The Albanese Government will require super to be paid on payday, a reform that will benefit the retirement incomes of millions of Australians.
From 1 July 2026, employers will be required to pay their employees’ super at the same time as their salary and wages.
This simple change will strengthen Australia’s superannuation system and help deliver a more dignified retirement to more Australian workers.
By switching to payday super, a 25-year-old median income earner currently receiving their super quarterly and wages fortnightly could be around $6,000 or 1.5 per cent better off at retirement.
More frequent super payments will make employers’ payroll management smoother with fewer liabilities building up on their books.
Payday super will also make it easier for employees to keep track of their payments, and harder for them to be exploited by disreputable employers.
The change will particularly benefit those in lower paid, casual and insecure work who are more likely to miss out when super is paid less frequently.

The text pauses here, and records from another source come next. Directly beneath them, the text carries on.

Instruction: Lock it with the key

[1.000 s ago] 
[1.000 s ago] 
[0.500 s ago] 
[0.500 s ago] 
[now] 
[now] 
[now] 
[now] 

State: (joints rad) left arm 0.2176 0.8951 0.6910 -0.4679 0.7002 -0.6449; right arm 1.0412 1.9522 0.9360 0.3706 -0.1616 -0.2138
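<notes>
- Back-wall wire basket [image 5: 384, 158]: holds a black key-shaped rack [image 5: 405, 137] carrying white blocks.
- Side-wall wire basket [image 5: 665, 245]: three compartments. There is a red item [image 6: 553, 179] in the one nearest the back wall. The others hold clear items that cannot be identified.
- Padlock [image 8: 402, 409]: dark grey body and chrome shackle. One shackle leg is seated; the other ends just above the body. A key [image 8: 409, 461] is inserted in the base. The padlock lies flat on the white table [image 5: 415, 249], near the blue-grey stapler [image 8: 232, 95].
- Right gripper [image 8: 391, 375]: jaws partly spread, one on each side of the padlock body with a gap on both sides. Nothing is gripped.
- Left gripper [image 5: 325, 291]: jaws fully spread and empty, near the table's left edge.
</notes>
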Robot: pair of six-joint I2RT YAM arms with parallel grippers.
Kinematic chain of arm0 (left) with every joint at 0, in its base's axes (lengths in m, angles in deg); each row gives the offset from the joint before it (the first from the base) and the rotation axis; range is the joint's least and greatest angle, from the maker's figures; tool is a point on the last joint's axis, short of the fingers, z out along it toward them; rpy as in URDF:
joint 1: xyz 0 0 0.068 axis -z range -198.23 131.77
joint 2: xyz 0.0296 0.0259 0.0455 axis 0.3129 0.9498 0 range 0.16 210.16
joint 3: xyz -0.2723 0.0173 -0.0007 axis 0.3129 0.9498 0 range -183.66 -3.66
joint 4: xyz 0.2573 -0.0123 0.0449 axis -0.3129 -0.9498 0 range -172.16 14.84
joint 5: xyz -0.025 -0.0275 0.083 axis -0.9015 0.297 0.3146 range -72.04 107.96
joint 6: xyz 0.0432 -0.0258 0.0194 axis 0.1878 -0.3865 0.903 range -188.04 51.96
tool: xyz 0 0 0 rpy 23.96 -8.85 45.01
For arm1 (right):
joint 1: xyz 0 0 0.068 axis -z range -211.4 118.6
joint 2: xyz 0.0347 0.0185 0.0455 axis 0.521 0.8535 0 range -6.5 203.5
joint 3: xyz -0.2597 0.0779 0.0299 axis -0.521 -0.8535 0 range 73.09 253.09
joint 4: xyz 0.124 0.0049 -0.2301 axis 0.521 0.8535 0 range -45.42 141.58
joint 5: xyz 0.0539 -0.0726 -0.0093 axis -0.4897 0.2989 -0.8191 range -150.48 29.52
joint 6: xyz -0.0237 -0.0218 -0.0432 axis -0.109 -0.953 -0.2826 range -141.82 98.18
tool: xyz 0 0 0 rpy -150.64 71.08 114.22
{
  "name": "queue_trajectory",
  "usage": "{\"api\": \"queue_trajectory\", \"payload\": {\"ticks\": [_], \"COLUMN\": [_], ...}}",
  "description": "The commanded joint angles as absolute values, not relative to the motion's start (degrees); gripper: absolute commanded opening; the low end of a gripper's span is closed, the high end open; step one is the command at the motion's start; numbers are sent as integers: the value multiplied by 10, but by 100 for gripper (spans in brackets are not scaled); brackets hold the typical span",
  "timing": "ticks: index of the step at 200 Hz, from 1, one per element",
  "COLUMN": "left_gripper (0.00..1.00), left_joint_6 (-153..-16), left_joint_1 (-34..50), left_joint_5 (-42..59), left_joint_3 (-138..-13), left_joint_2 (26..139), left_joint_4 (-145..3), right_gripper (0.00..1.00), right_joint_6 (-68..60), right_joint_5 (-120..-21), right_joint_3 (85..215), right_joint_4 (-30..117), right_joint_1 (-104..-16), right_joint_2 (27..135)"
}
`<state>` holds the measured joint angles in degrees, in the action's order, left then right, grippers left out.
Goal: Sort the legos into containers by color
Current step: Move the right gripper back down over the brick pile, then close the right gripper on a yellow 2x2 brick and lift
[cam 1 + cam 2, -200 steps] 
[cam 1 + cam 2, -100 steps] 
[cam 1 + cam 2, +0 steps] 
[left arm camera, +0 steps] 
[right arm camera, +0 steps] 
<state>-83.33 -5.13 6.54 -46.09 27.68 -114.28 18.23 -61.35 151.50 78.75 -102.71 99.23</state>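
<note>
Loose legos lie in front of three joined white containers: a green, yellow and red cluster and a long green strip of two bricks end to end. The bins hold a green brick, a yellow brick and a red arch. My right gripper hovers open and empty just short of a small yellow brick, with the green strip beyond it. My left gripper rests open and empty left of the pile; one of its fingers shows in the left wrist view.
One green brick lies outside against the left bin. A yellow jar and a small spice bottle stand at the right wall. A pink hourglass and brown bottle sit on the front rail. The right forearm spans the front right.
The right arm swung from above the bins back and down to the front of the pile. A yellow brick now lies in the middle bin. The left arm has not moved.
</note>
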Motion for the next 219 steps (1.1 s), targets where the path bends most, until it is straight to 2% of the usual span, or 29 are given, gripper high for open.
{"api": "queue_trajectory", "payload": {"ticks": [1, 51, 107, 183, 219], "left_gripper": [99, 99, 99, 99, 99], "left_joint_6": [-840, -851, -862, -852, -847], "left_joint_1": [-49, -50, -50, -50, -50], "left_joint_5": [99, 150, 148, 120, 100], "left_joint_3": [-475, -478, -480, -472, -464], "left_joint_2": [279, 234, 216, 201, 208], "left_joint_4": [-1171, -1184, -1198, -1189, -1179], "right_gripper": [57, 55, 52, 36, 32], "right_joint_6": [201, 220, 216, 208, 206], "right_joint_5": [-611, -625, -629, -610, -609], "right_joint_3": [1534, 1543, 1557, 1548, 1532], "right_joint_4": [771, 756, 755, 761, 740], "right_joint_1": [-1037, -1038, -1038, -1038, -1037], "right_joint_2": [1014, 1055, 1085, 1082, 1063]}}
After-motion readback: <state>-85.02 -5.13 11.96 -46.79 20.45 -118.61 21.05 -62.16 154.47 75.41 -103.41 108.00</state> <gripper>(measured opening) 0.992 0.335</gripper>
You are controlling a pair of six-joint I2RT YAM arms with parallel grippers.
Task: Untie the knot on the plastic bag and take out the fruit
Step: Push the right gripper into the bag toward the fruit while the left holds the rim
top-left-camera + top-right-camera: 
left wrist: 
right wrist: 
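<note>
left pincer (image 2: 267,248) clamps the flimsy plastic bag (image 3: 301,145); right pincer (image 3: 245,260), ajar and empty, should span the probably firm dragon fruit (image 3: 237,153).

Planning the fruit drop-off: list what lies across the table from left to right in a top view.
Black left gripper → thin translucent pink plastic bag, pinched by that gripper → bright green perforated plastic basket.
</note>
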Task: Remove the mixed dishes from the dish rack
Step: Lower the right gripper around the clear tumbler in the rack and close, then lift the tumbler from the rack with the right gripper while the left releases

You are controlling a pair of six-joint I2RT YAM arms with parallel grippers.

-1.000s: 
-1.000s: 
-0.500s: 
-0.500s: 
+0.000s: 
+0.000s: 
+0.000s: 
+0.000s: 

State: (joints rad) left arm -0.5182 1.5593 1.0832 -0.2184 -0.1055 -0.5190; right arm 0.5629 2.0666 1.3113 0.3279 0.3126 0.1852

Women are overrepresented in this group.
While most employers do the right thing, the Australian Taxation Office (ATO) estimates $3.4 billion worth of super went unpaid in 2019–20.
To further strengthen the system, the ATO will receive additional resourcing to help it detect unpaid super payments earlier and the Government will set enhanced targets for the ATO for the recovery of payments.
Treasury and the ATO will consult closely with industry and stakeholders on these changes in the second half of this year.
The 1 July 2026 start date will provide employers, superannuation funds, payroll providers and other parts of the superannuation system with sufficient time to prepare for the change.
The Albanese Government is committed to strengthening the superannuation system so that it is equitable, sustainable and delivers better outcomes for all Australians.